I hear ya', and BB seems to make it work as well as anyone.
Still, as someone who watches this stuff happen in the business world all the time, I have a problem with it. There should be only one qualification for someone getting hired in any organization: they are the best qualified and best fit that can be found in the general population. Anything less is laziness and/or serving a different agenda than the well being of the organization and all the other people who are invested in it and rely on it.
Once you compromise that standard, it is a slippery slope that easily leads to situations like what we see in the NFL front office, where people are being hired from the Jets and other personal networks, apparently without any effort at a global search to find the best possible candidate. And then rationalization sets in to justify it, and the laziness about hiring sets a precedent for laziness in the organization in general.
I saw this not long ago where a VP in a chemical company hired a nephew to run their Manufacturing Safety operation. The guy was qualified but never would have been the winner of a competitive search process. That VP lost a ton of respect, and created a good deal of resentment in the plant crew, when he used a shared asset (the job) to put forward a personal agenda. And the fact that it was a critical job regarding everyone's safety brought crystal clarity to the situation. Unconsciously, people start to have a "WTF" attitude about things that they previously cared a lot about, because the leadership has lowered the standard in such a visible way. Lowered expectations and standards in one area spills over into others.

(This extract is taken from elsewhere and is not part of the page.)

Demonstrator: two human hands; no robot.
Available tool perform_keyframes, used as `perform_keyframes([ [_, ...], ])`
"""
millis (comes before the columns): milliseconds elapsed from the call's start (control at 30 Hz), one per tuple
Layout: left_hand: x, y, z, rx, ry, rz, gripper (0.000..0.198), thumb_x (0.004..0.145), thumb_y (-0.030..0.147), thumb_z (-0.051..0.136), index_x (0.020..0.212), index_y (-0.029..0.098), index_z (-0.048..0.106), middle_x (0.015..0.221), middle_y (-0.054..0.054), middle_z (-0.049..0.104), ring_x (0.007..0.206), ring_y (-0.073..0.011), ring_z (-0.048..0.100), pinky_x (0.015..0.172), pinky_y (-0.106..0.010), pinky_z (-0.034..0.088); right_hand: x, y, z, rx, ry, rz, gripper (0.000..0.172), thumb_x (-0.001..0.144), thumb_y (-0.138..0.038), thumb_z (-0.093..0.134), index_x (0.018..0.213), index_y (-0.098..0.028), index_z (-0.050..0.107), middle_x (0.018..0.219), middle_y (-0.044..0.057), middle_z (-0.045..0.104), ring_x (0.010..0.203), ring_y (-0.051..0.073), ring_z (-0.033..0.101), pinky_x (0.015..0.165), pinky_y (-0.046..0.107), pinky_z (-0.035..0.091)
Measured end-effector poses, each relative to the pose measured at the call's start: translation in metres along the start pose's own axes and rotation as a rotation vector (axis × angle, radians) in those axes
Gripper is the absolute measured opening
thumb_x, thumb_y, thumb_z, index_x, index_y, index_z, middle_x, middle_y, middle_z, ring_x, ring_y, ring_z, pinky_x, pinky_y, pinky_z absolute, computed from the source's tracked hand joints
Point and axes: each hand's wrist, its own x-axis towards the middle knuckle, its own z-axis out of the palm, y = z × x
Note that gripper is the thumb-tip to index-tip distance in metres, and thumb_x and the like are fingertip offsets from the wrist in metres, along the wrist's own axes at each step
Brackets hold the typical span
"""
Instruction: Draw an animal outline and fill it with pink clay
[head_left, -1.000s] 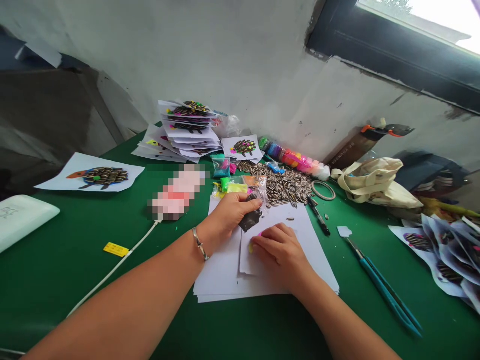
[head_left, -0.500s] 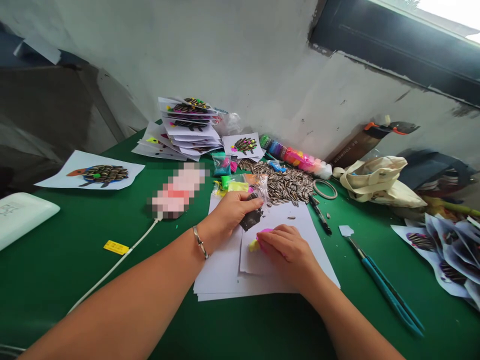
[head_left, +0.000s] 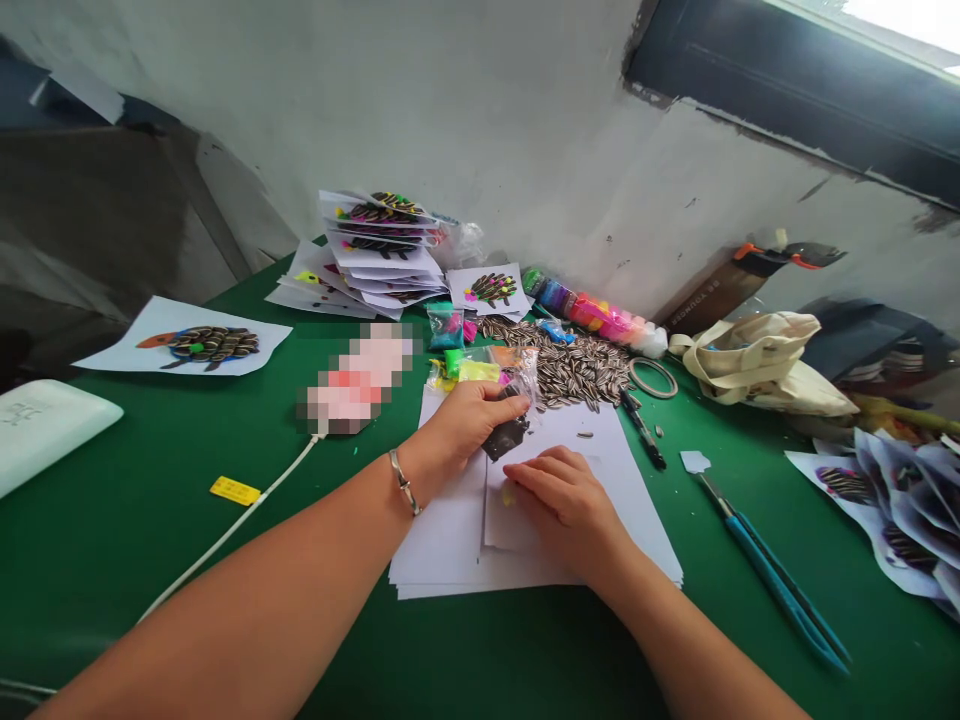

I know this won't be popular here, but I don't like that BB hires family. It is the only thing I've seen that he's done that actually "compromises the integrity of the game" in my view.
In family businesses like the Krafts, it is common practice of course to have the inheritance thing going on. And, there's a flourishing business of consultants who work with family businesses helping them work through the extra complexity and limitations of having the accident of genetics be a priority factor in determining awarded responsibility and authority.